There is widespread disdain for authority in America today. Children disrespect their parents. Employees resent their bosses. Politicians are lampooned on talk television. There seems to be more respect for athletes and celebrities than for our leaders.
Commercial advertising has helped shape the American individual. We have been told for so long that we can have anything we want, when we want it, that we’ve come to believe it. We fancy ourselves as independent-minded consumers, so we think we are in control of the ideas and beliefs we adopt as well. We therefore, tend to frame questions of truth and behavior in subjective, rather than absolute terms. We are attracted to relativism because it permits us to be the mark and measure of authority. It’s all about us.
Consumerism is not new, of course. Satan exploited Eve’s desire for self-fulfillment by advertising forbidden fruit way back in the garden. She was deceived. She bought the lie. Adam condoned it. Mankind has been in bondage to self-gratification ever since.
No one is truly autonomous, and no one can escape authority. As a creature, man is subject to God's natural laws (gravity for example) and God's moral laws, which are revealed in the Bible.

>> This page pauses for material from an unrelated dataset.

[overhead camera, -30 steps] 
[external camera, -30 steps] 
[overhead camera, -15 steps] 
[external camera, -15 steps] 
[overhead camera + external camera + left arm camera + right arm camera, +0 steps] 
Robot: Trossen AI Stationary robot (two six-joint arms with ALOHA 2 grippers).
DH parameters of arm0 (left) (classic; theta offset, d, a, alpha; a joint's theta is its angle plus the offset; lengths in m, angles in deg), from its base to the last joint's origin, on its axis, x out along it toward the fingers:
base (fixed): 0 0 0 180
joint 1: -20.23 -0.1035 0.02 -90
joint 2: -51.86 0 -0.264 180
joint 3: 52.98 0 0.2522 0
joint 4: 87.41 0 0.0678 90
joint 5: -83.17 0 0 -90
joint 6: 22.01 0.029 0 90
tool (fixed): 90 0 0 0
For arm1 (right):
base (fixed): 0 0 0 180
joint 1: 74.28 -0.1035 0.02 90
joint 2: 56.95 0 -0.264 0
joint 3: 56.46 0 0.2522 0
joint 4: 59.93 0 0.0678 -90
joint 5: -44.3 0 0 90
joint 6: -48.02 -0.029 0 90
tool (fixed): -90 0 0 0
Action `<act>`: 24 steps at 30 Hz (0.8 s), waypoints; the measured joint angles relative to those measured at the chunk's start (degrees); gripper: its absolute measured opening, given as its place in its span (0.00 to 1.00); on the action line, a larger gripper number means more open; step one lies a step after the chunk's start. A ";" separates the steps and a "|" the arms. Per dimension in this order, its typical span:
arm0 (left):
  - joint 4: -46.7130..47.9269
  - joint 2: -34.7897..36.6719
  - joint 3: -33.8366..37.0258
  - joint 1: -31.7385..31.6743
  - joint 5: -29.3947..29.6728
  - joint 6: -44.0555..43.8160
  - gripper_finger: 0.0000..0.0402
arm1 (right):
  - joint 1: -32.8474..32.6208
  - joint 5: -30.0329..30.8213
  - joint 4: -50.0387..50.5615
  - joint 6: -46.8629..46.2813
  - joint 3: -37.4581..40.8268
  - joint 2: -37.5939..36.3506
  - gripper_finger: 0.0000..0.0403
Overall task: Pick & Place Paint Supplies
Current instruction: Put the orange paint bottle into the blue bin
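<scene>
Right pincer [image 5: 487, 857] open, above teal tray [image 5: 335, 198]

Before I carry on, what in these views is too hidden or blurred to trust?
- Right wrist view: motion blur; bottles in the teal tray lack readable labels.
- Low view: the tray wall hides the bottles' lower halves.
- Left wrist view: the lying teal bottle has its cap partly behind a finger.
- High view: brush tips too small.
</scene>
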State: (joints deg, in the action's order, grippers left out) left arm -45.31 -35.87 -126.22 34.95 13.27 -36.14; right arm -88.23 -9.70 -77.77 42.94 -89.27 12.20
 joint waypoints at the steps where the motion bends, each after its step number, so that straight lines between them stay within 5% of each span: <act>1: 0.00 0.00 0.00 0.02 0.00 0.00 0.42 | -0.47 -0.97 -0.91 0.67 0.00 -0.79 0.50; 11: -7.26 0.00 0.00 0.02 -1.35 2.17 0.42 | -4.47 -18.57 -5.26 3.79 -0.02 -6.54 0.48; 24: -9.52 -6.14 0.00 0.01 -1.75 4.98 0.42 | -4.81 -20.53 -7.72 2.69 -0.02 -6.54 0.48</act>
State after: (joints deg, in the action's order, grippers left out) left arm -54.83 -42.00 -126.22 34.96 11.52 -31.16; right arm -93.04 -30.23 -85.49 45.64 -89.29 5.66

Liberty and self-restraint go hand in hand. Men who are self-controlled by moral conscience and obedience to God's laws have little need for external control. But those who lack self-control must be restrained by others. Thus, the need for systems of human government. This is no surprise. The Bible says that man has a perpetual moral problem. He has fallen short of the glory of God (Romans 3:23). He does not seek after God or care to know God's commands apart from the prompting of the Holy Spirit. He is not a sick man calling out for the help of a physician, or a drowning man crying for someone to rescue him. He is incapable of asking for help, because he is spiritually dead. And only God’s grace can save him. This is how we must view all individuals.
Americans love their liberty. Part of our national identity is the fact that we cast off the yoke of oppression by declaring our independence from England back in 1776. Our founding fathers pledged their lives, their fortunes, and their sacred honor to defend the rights of life, liberty and the pursuit of happiness for all men. They reasoned from a thoroughly biblical worldview when they declared that these unalienable rights emanate directly from God alone.
Today, Americans think they can retain their rights, but deny the God who grants them. This is not only true of secularists, who want to expunge the Christian faith from the monuments and textbooks of history. It is also true of many so-called Christians, who think they can recast God in their own image. As such, He is not a God of might and justice, of holiness and pefect law. He is a wrathless sugar daddy who brings self-fulfillment to all who seek it. He winks at sin. He is a year round Sunday Santa Claus, who brings only good gifts to boys and girls.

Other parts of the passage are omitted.